Dans la déclaration lue par le rapporteur général du CCR, M. Moustapha Abdou, le bureau a exprimé sa profonde indignation à l’égard de cette résolution adoptée par le parlement européen en date du 12 mars 2026, exigeant la libération du président déchu Mohamed Bazoum avant le 02 avril 2026. Pour les conseillers de la refondation, cette résolution ne surprend guère au vu de ses initiateurs et de leurs « attitudes habituelles ». Cette décision révèle une fois de plus, disent-ils, la volonté persistante de certaines puissances de maintenir leur influence sur les États africains, en particulier ceux du Sahel, au mépris de leur souveraineté et dans une logique d’intérêts stratégiques liés à leurs ressources naturelles.
La déclaration a jugé déplorable le caractère sélectif et partial de cette prise de position pendant que de graves crises secouent d’autres régions du monde. Le CCR affirme que cet acharnement contre le Niger confirme le fait que l’ancien président déchu, Mohamed Bazoum, demeure pour certains acteurs extérieurs « un allié privilégié, au détriment de la nation nigérienne et de son peuple souverain ».
Le bureau du CCR condamne avec la plus grande fermeté cette résolution qu’il considère comme une ingérence inadmissible dans une affaire relevant exclusivement de la souveraineté judiciaire et nationale du Niger. « Une telle démarche viole les principes fondamentaux du droit international, notamment le respect de la souveraineté des États et les règles élémentaires de la diplomatie parlementaire », notifie-t-il.
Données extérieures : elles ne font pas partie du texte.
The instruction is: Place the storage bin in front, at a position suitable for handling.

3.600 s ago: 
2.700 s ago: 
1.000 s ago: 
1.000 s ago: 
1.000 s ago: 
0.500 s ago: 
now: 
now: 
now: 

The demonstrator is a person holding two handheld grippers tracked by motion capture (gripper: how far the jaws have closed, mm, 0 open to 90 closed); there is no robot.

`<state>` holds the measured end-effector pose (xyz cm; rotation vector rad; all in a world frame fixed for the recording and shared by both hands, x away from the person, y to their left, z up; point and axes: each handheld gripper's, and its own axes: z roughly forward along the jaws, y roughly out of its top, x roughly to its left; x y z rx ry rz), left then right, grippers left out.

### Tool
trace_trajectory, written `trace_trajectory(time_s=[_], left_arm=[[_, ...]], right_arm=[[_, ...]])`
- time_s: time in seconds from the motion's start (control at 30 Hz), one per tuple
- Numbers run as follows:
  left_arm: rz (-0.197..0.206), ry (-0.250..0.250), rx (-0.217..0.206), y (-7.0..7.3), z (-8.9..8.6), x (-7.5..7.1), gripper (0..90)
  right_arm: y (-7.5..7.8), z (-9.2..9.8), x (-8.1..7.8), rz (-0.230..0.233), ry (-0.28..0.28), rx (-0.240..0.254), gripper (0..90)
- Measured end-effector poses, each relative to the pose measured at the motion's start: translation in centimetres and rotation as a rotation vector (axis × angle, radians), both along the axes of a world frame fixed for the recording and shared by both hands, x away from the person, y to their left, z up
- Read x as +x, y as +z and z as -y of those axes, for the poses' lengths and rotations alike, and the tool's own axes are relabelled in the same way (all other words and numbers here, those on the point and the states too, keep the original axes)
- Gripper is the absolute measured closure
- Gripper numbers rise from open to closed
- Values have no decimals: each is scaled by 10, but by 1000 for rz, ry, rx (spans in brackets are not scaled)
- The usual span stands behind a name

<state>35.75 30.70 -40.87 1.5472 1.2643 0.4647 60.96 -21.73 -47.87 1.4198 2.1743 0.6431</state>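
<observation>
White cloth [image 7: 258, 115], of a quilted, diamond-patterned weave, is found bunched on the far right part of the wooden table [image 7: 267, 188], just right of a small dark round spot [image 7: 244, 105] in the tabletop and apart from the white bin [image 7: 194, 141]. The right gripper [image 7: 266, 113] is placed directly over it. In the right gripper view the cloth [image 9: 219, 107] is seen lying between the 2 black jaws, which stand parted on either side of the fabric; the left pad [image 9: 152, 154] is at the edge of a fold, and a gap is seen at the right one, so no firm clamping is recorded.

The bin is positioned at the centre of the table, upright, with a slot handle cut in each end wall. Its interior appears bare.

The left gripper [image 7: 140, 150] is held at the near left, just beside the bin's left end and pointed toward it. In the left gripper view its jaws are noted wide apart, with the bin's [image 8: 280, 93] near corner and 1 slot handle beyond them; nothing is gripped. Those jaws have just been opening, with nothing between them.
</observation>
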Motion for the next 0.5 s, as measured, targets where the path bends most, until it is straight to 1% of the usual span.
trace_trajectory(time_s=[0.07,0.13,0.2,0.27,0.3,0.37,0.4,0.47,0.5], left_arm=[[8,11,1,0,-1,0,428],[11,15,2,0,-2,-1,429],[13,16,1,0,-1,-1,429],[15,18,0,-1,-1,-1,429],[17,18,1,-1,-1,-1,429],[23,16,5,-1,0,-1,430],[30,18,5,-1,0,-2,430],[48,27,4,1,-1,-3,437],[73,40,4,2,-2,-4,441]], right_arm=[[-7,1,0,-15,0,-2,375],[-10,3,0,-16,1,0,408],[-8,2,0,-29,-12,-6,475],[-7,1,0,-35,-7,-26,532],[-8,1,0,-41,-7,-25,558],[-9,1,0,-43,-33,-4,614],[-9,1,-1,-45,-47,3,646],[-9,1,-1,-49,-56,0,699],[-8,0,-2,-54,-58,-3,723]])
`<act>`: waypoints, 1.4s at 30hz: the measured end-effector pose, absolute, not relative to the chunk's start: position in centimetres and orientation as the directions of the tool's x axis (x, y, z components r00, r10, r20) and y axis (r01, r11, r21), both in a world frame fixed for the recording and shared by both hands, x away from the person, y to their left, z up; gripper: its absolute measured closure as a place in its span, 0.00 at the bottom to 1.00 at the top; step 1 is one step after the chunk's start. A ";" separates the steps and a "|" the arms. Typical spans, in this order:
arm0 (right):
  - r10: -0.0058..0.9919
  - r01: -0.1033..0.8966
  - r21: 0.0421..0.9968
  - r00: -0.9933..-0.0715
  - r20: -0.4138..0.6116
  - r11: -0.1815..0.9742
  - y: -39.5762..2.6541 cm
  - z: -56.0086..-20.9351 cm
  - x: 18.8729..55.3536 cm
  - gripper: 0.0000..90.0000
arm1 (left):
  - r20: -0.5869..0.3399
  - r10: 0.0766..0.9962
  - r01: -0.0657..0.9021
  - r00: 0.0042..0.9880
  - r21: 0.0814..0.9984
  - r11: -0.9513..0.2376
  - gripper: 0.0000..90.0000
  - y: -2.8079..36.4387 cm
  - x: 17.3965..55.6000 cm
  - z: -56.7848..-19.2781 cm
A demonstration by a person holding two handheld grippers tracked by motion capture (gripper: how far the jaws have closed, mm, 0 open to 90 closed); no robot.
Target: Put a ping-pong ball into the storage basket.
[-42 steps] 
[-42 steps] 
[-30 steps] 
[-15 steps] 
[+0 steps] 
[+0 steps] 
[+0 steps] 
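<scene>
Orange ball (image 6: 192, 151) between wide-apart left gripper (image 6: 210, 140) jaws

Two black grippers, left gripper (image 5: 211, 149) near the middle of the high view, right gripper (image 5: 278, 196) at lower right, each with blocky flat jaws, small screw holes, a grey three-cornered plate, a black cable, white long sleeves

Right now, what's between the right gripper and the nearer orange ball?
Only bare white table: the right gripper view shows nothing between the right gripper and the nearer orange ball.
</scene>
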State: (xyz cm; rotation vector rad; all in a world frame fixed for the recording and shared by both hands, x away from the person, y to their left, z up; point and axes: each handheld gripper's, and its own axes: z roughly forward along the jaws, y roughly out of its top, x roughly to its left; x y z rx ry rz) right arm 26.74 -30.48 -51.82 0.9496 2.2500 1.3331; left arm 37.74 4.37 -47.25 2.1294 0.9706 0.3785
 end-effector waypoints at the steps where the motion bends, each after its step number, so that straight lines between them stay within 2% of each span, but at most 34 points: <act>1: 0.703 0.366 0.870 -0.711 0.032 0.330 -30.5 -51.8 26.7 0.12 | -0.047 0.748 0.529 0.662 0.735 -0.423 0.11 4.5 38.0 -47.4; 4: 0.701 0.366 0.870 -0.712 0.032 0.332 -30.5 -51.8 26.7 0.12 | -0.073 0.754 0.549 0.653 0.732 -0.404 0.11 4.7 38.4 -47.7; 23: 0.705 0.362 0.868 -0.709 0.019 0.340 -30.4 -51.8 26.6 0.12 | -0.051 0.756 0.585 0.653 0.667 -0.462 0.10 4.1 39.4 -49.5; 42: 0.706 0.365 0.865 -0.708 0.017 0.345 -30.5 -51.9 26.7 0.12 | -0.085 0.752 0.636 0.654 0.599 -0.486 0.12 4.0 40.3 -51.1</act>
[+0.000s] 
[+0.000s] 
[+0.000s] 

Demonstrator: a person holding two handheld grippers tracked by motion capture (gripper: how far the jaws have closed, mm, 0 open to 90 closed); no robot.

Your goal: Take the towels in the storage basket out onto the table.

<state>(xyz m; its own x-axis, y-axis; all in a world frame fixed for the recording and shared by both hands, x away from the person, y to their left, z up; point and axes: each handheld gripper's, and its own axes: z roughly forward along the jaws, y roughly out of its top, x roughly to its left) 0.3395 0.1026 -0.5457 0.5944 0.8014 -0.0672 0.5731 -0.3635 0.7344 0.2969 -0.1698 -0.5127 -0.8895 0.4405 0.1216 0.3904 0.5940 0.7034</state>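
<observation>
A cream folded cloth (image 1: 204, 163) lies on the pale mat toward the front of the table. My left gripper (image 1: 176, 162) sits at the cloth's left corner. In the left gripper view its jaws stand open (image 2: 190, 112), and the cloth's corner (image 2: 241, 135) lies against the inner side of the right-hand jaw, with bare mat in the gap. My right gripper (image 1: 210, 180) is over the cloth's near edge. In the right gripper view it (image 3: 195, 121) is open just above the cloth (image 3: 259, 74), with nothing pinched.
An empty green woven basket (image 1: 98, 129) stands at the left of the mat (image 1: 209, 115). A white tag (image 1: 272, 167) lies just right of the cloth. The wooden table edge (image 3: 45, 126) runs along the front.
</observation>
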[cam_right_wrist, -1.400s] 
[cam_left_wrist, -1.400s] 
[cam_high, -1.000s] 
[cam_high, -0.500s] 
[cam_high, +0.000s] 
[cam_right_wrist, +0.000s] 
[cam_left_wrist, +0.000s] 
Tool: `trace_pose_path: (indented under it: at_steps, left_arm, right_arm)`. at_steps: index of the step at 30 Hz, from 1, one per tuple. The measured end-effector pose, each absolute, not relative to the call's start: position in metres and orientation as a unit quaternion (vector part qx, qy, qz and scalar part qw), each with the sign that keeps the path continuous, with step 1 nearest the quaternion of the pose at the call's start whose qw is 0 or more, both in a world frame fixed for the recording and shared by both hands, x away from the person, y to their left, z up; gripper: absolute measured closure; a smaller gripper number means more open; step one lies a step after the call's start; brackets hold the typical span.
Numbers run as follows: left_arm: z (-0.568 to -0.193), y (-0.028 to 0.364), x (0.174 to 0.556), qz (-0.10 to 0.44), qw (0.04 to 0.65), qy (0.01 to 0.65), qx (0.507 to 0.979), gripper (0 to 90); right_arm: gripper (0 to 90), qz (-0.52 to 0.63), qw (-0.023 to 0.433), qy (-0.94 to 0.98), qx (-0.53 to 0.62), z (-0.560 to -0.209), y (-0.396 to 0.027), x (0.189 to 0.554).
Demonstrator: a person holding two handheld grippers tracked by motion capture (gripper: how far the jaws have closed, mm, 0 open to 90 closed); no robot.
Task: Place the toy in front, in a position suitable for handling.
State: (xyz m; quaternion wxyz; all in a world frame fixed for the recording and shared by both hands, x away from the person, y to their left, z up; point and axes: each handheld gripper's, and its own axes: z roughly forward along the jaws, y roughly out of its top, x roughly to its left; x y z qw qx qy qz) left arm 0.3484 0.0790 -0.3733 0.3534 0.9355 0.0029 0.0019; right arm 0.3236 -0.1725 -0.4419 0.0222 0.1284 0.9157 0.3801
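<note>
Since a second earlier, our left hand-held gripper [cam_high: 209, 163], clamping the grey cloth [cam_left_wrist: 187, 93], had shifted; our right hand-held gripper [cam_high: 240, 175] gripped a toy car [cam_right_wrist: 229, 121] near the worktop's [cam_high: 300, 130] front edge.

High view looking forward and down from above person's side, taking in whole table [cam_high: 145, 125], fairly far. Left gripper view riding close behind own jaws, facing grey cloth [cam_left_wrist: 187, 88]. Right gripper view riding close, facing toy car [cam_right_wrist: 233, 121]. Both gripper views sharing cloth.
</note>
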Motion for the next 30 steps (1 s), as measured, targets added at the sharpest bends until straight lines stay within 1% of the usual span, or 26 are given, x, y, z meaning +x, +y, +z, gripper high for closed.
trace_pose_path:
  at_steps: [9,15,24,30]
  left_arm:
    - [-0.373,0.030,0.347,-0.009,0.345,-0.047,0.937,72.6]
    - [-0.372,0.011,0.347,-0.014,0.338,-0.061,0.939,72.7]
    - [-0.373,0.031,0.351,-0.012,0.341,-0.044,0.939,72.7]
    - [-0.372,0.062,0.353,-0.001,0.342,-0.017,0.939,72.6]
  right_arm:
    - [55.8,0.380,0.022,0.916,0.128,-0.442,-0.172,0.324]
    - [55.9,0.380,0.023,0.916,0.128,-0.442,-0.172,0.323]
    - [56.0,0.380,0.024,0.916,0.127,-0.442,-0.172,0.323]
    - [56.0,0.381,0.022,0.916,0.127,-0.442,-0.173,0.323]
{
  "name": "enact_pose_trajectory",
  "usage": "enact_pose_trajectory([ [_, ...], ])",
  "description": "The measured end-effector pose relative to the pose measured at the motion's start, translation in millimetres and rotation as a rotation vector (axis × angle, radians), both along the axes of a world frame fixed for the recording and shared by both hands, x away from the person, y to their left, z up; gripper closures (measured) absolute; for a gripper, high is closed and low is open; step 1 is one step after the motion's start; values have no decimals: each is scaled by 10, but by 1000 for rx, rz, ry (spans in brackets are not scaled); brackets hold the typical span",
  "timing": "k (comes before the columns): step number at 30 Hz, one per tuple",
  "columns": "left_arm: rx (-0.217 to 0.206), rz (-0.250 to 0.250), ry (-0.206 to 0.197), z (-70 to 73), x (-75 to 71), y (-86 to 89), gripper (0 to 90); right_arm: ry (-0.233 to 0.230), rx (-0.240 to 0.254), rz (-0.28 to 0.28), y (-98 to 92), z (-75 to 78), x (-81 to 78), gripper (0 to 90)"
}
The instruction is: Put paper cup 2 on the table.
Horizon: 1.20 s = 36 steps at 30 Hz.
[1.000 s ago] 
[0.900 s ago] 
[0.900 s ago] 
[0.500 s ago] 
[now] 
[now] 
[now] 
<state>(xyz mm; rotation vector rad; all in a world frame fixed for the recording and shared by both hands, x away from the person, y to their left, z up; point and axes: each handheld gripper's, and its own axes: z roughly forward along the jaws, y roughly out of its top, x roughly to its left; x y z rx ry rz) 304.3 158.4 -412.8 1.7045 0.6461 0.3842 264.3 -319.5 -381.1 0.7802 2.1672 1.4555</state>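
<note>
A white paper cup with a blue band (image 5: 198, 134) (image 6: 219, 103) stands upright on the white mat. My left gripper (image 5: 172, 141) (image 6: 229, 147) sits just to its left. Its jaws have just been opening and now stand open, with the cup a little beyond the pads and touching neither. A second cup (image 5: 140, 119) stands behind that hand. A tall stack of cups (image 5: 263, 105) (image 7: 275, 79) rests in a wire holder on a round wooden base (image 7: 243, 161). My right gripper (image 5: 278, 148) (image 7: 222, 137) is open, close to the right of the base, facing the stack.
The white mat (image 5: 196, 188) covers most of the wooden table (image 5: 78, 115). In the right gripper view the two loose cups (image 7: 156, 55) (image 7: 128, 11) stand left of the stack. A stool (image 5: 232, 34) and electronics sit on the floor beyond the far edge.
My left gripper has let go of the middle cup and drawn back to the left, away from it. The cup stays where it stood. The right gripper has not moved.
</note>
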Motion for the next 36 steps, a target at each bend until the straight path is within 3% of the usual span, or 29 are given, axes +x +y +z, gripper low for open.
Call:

Il rejette également cette résolution, tant dans sa forme que dans son contenu, tout en prévenant que ni les menaces ni les intimidations ne sauraient faire fléchir le peuple nigérien dans sa marche résolue vers la pleine souveraineté.
La déclaration invite ainsi les parlementaires européens à faire preuve de responsabilité et de discernement en se consacrant prioritairement aux défis majeurs qui affectent leur propre espace, plutôt que de s’ériger en arbitres des décisions souveraines d’un peuple libre et digne. Enfin, le CCR réaffirme son soutien total au gouvernement nigérien face à cette tentative d’ingérence contreproductive et appelle de ce fait à une mobilisation générale et permanente de toutes les forces vives de la nation pour défendre l’intégrité, la souveraineté et la stabilité du Niger.